Agree that anyone wanting to fire McDermott is wrong or Jed York. You don’t fire a coach good enough to get you to the championship game regularly.
We should wait for more info on the Tucker allegations, but if they are true then he’s definitely a Watson type shitty person.
We need an infinity gauntlet of scumbag kickers.
So why does Allen have antlers?
I think the week 11 chaos report was the first time Dave referred to Allen as a football moose. https://www.thedrawplay.com/comic/week-11-chaos-report-bills-make-me-wanna-shout/
“Josh Allen’s scramble on 4th down is the stuff of legend. Give the ball to the large football moose and profit! When he got the first down I fist pumped. When he kept going I cringed. When he made the goalline I cackled. I don’t know what Josh Allen would do if football didn’t exist. Maybe he would just wrestle pigs.”
I really like those big showy magicians that make well-known landmarks disappear. Who’s that guy who made the ones in New York disappear? Oh, that’s right – Bin Laden.
My first memory of football was hearing on the radio the bills were going back to the super bowl for a 4th time in a row. I suspect they’ll do similar with afc championship games
It was a 1st down and we all know it
So the refs stopped a potential terrorist attack!
To be fair to Tucker. Those allegations are from 9 years ago with no real evidence besides Tucker being told not to go back to the massage parlors. No letter, Email, nothing.
Now…Kraft and Deshaun.
multiple independent corroborations with the same exact behavior cited across incidents from seperate establishments. pretty convincing to me.

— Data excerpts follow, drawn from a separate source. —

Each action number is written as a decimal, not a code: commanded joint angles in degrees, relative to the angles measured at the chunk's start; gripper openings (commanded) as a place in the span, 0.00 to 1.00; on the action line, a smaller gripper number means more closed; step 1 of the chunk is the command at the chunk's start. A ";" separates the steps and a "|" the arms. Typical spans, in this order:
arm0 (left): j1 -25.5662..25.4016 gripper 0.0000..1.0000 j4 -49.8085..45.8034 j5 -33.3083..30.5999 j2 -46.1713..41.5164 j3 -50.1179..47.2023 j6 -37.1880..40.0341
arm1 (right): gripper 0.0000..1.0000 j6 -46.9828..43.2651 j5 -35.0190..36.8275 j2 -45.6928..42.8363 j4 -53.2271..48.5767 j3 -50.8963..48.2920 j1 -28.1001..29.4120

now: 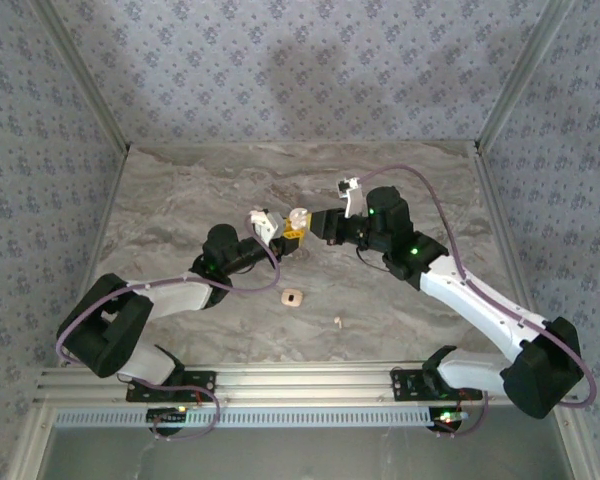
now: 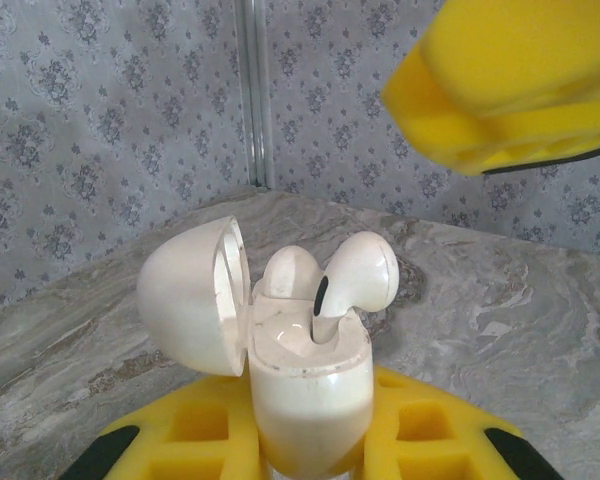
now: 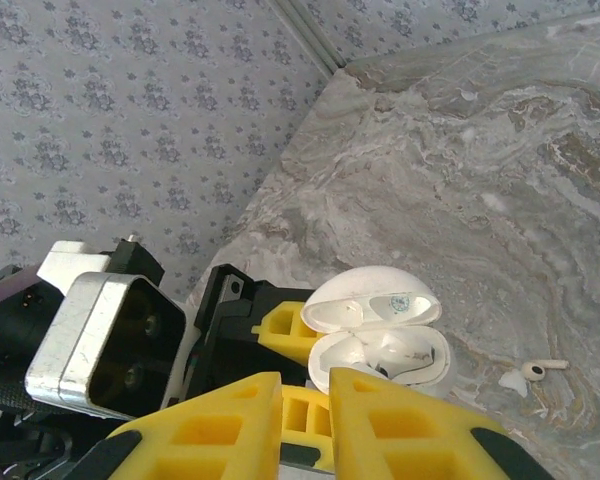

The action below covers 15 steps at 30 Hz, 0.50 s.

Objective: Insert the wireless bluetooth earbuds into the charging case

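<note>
Two robot arms meet over a marbled desk [image 1: 180, 200] walled in patterned paper. The left arm [image 1: 160, 295] reaches in from the near left corner. Its yellow-padded left pincer [image 1: 280, 233] is clamped tight on the lower body of the charging case [image 2: 310, 390], holding it upright above the middle of the desk.

In the left wrist view, the case's domed lid [image 2: 195, 295] is swung open to the left. Behind the open rim sits one earbud [image 2: 290, 270], low in its well. Just to its right, a second earbud [image 2: 365, 270] has its stem down in the case, its rounded head standing proud and leaning right.

On the desk nearer the arm bases, below the held case in the overhead view, a small pale puck [image 1: 292, 297] lies flat. A tiny stray earbud [image 1: 336, 322] lies a little to its right, well apart from the case.

From the right wrist camera, the open case shows in front of the left pincer's dark housing. A loose earbud [image 3: 535, 372] lies on the bare desk to the right of the case, not touching it.

The right pincer [image 1: 317, 226] hangs just beside the case, its yellow fingers [image 3: 230, 420] drawn together to a narrow slit with nothing between them. The right arm [image 1: 480, 300] stretches back to the near right corner.
</note>
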 commanded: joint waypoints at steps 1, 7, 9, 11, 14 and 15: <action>-0.47 0.09 0.33 0.23 -2.28 0.09 0.91 | 0.22 0.84 0.58 0.29 -0.95 -0.79 0.14; -0.48 0.09 0.27 0.23 -2.48 0.05 0.93 | 0.26 1.10 1.02 0.29 -1.53 -1.06 -0.12; -0.48 0.09 0.30 0.23 -2.46 0.06 0.90 | 0.28 1.07 0.85 0.44 -1.63 -1.02 -0.13; -0.48 0.09 0.40 0.25 -2.38 0.05 0.90 | 0.30 1.09 0.14 0.63 -1.55 -1.04 -0.13; -0.45 0.09 0.66 0.47 -2.19 0.18 0.81 | 0.33 0.94 -0.97 1.05 -1.06 -1.05 -0.17; -0.47 0.09 0.61 0.52 -2.10 0.22 0.83 | 0.34 1.02 -1.33 1.23 -0.96 -1.06 -0.13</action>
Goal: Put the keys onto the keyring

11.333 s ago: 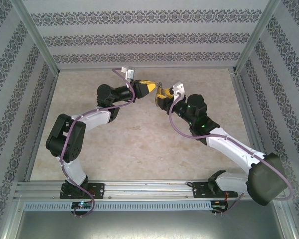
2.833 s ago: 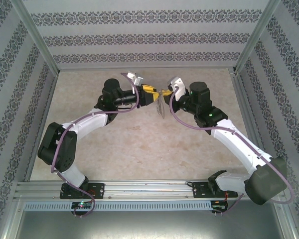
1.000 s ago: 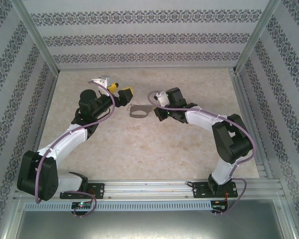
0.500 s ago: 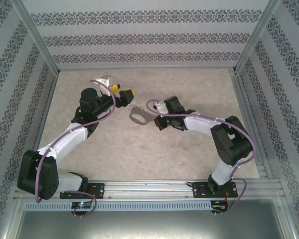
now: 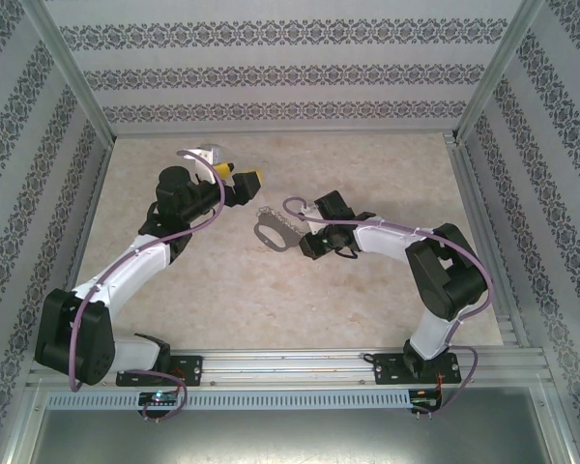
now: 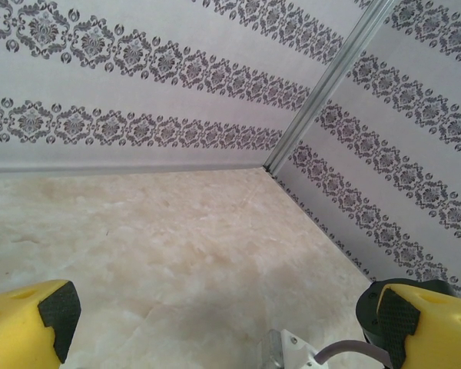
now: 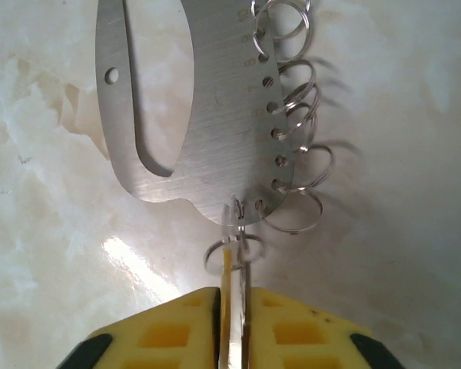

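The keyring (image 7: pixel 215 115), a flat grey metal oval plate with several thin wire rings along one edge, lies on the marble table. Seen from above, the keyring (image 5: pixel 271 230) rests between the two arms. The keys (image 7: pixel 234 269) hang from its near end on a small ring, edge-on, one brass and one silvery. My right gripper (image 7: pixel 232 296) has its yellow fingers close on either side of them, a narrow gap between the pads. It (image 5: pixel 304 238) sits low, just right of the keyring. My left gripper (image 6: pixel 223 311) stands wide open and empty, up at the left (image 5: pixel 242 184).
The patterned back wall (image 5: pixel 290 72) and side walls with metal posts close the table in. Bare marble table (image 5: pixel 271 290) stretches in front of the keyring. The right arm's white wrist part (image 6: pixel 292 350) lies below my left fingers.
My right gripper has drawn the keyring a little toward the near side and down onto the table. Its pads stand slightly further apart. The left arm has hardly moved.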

Just to let you know, the protagonist of the original Pokemon games is named Red. Ash is the main character of the anime.
Speaking of Pokemon game parallel, the closest I can think of is the 1996 Packers being more like Gary where they won a title before quickly getting dethroned by the Broncos who would be the game’s Ash.
Patriots -> Chiefs
Team that wins first championship since the merger
Has a QB that was likable but now is hated because he wins so much
Accusations of RefBall & league conspiracies
Colts -> Ravens
Has a QB that wins multiple regular season MVPs
Fantasy stud
Amazing plays
Come playoffs makes wtf are you doing plays but also supporting cast screws up
Steelers -> Bills
Winless in playoffs against team in their dynasty run
This happened to the Steelers & will probably be the best case scenario for the Bills to get to the Super Bowl
Steelers went to 3 Super Bowls in the Brady-Belichick Patriot era, winning 2. Not once did they face the Patriots in those playoff runs
When the Steelers faced the Patriots in that era (2000-19) it was in the AFC Championship. They went 0-3 and the Patriots went 3-0 in Super Bowls.
So for the Bills to get to the Super Bowl, they need a season where the Chiefs don’t make the AFC Championship (Steelers 2005, 2010) or the Chiefs not make the playoffs (Steelers 2008)
AFC West -> AFC South
The highest seed you can obtain is the 3 because of the teams ahead of you
Maybe you luck into the AFC Championship *IF* something happens to the dynasty team or the 1-seed is one & done
One could end up being Manning Broncos in this story
Jets -> Bengals
Chaos agent
Jets: How did they beat the Patriots in the 2010 playoffs?
Bengals: They beat the Chiefs in an AFC Championship Game?
I got into a big argument with a Bills fan in the past about how much this team loved each other and how great they get along after they punted on Diggs.
I said that it is easy for this fresher team to offload all their blame onto Diggs, and to be perfectly transparent I believe that Diggs was a diva, and to move on with their new “everyone eats” nonsense… but that people get along great when they aren’t facing adversity and that they’ll truly be tested when they play KC in the playoffs, and if they lose there then you’ll see some tension.
I’m more annoyed that the Bills lost though I hate KC.